Abstract

Abstract Background Clinical trials of anti-tumour necrosis factor alpha (TNF) have shown efficacy in 60–70% of rheumatoid arthritis patients (RA). Predicting response to anti-TNF drugs at baseline remains an elusive goal in RA management. The purpose of this study was to determine if baseline levels of circulating cytokines, soluble receptors, adhesion molecules and metabolic factors differentiate future responders. Methods RA patients (n=29) with active disease were recruited, who had failed on disease modifying drugs and were recommended for anti-TNF treatment. Peripheral blood samples were collected at baseline. Responders were identified by a ≥1.2 reduction in disease activity score (DAS28-ESR) at 6 months. Five protein arrays quantified 33 proteins in pre-treatment plasma (Cytokine I, III and IV; Metabolic I; Adhesion molecule; Randox Laboratories Ltd., UK). Data was analysed by Pearson ranked correlation and logistic regression to clinical measures of disease activity at baseline and six months anti-TNF treatment.
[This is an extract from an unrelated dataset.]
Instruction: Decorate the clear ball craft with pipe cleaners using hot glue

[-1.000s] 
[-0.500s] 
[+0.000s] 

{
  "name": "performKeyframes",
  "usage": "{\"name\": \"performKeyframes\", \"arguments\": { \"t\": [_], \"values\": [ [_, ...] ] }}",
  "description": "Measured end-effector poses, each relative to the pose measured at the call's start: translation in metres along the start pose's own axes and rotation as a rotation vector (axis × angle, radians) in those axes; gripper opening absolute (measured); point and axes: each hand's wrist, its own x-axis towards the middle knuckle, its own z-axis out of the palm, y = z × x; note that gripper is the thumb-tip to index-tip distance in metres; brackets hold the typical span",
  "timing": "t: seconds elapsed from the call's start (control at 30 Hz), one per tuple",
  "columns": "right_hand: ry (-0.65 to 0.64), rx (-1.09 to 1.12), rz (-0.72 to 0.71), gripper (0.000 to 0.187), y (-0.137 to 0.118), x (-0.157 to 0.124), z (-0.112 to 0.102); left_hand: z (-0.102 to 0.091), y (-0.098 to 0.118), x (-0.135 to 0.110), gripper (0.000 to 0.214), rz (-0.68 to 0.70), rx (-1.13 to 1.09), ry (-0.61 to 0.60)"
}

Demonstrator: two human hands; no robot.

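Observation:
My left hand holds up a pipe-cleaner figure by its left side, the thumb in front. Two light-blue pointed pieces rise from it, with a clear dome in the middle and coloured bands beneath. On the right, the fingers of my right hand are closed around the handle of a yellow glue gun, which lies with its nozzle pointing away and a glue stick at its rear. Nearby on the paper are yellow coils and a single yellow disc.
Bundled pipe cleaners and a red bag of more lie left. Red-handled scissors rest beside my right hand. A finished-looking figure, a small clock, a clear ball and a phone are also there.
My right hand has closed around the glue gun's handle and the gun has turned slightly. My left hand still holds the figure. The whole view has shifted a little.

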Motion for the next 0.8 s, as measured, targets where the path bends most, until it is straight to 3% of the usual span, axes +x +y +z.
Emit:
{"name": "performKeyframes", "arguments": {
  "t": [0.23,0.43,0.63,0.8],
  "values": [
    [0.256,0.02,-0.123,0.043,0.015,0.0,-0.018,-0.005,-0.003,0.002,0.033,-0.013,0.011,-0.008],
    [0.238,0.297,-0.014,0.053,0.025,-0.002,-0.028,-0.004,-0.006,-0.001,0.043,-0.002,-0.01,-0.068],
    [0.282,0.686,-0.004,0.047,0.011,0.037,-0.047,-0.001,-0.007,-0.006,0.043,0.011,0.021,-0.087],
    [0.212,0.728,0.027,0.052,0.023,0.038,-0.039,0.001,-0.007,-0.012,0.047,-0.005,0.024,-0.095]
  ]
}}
Results Elevated levels of interleukin 8 (p=0.043), monocyte chemoattractant protein (p=0.027), granulocyte-macrophage colony-stimulating factor (p=0.020) and soluble interleukin 2α receptor (p=0.01) were associated with high TJC at baseline. No significant relationship with the protein array panels was recorded relative to baseline DAS28-ESR. Significant inverse correlations were observed between absolute change in DAS28-ESR after 6 months of anti-TNF therapy and baseline levels of interleukin 6 (p=0.026) and resistin (p=0.044). Conclusions These findings suggest that baseline levels of specific circulating proteins may help to differentiate RA patient responders to anti-TNF therapies.